To children and rats alike, the sparkly rocks of Central Park represent scampering opportunities. To tourists, they represent resting opportunities before the hard business of sightseeing resumes. The rocks of Central Park are part of the NYC experience for so many people, but however permanent those rocks may seem, they are themselves evidence that nothing lasts forever.

Half a billion years ago, the oldest rocks of today’s city, Fordham Gneiss, lay south of the equator in a shallow ocean just off an early continent. Sea creatures lived and died there, leaving shells behind that collected on the ocean floor, slowly forming beds of limestone. Mud and more sediments, together with volcanic ash from a nearby string of volcanic islands, compressed over time to form a layer of shale.

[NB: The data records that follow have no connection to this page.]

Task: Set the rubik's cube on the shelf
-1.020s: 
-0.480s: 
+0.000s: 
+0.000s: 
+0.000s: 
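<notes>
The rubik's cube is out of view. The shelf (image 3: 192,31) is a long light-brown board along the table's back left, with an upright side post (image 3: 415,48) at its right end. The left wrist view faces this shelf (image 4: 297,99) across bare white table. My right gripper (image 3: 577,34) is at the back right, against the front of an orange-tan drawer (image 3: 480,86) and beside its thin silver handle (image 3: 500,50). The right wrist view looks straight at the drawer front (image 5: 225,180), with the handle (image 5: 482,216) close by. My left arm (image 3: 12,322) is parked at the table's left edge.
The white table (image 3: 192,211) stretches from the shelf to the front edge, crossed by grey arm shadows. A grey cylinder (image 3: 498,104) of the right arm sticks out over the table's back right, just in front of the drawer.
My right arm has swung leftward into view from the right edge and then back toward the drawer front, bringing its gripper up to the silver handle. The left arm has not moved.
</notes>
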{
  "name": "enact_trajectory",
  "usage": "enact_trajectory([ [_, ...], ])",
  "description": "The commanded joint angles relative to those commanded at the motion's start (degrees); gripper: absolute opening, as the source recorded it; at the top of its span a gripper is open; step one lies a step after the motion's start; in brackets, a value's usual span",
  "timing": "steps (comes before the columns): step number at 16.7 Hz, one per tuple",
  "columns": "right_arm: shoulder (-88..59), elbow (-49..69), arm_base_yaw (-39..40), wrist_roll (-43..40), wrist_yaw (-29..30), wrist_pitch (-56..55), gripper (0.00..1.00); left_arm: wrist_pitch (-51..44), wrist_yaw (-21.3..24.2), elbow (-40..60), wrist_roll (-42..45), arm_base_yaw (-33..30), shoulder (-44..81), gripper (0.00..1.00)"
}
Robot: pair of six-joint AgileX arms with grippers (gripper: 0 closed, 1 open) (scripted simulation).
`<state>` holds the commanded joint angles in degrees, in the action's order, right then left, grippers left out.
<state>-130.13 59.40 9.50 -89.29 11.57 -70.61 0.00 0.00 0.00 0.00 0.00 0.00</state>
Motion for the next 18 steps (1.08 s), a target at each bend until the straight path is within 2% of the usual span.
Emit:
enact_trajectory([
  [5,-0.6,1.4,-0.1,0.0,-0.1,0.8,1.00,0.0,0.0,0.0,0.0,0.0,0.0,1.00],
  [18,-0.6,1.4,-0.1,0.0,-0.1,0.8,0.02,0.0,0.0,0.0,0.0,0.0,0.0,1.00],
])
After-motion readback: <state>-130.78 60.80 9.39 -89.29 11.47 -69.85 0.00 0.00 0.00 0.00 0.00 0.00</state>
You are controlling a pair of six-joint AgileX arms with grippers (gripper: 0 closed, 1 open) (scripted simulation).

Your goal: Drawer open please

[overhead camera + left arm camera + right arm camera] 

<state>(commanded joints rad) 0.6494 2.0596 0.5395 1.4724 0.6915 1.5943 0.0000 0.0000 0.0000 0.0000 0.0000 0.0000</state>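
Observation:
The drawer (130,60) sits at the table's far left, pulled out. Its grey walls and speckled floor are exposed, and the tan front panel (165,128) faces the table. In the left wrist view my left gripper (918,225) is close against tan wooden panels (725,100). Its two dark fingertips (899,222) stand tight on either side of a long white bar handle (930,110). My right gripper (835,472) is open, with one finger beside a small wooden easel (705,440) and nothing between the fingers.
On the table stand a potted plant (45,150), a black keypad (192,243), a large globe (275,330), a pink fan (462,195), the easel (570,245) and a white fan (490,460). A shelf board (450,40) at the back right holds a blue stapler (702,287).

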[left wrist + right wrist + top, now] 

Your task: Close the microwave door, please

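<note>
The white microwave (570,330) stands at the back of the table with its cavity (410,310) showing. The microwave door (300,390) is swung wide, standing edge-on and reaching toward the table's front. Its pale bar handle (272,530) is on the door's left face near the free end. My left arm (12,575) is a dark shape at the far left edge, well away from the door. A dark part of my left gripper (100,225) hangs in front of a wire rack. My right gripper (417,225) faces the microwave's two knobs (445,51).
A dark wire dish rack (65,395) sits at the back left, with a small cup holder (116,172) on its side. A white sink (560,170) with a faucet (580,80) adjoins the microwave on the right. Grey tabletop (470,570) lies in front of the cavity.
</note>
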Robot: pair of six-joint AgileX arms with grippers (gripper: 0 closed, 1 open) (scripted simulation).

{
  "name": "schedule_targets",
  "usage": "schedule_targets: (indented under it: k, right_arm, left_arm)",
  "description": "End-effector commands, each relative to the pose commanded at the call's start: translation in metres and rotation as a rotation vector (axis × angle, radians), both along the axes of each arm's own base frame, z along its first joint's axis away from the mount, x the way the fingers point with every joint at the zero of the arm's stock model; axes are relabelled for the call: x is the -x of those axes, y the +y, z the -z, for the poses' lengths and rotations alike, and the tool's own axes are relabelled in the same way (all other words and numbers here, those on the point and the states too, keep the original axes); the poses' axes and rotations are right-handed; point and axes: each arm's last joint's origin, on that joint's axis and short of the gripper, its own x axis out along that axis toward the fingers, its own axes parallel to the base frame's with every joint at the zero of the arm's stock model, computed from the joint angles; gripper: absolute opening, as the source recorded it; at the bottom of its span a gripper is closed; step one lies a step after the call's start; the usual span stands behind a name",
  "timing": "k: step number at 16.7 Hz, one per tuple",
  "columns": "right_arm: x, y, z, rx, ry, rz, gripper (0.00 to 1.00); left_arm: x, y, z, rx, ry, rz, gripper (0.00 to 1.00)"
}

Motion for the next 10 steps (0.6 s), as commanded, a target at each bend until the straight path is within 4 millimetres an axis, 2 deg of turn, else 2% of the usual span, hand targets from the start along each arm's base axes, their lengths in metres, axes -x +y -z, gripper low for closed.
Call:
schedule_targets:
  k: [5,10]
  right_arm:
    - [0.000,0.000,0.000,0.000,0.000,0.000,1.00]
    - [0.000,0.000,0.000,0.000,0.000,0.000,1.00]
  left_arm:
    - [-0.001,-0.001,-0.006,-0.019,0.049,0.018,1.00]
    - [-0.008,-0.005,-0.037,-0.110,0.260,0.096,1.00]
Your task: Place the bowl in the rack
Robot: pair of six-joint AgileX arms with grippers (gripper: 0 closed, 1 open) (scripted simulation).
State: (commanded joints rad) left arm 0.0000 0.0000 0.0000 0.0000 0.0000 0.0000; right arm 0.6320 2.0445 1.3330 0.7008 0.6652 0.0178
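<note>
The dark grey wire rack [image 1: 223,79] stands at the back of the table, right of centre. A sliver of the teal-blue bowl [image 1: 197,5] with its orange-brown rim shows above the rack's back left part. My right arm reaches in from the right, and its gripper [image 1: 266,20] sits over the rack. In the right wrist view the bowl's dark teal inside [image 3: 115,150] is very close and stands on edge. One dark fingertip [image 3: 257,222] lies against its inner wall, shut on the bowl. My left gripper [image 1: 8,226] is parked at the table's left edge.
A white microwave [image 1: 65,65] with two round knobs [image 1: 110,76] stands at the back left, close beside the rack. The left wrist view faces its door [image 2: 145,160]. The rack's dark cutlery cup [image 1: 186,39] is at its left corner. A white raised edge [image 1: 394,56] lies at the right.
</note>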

The volcanic islands were a sign that the continents were on the move. In an almighty slow-motion crash, the volcanic islands collided with NYC's early continent. Land crumpled, sending up a mountain range as high as the Himalayas that stretched from Newfoundland to Alabama. The beds of limestone and shale were buried and inter-folded together with the ancient gneiss, where the overlying weight of a continent triggered their metamorphosis into different types of rock. Meanwhile part of the ocean crust between the volcanic islands and continent got caught up in the collision, and is preserved still in Staten Island.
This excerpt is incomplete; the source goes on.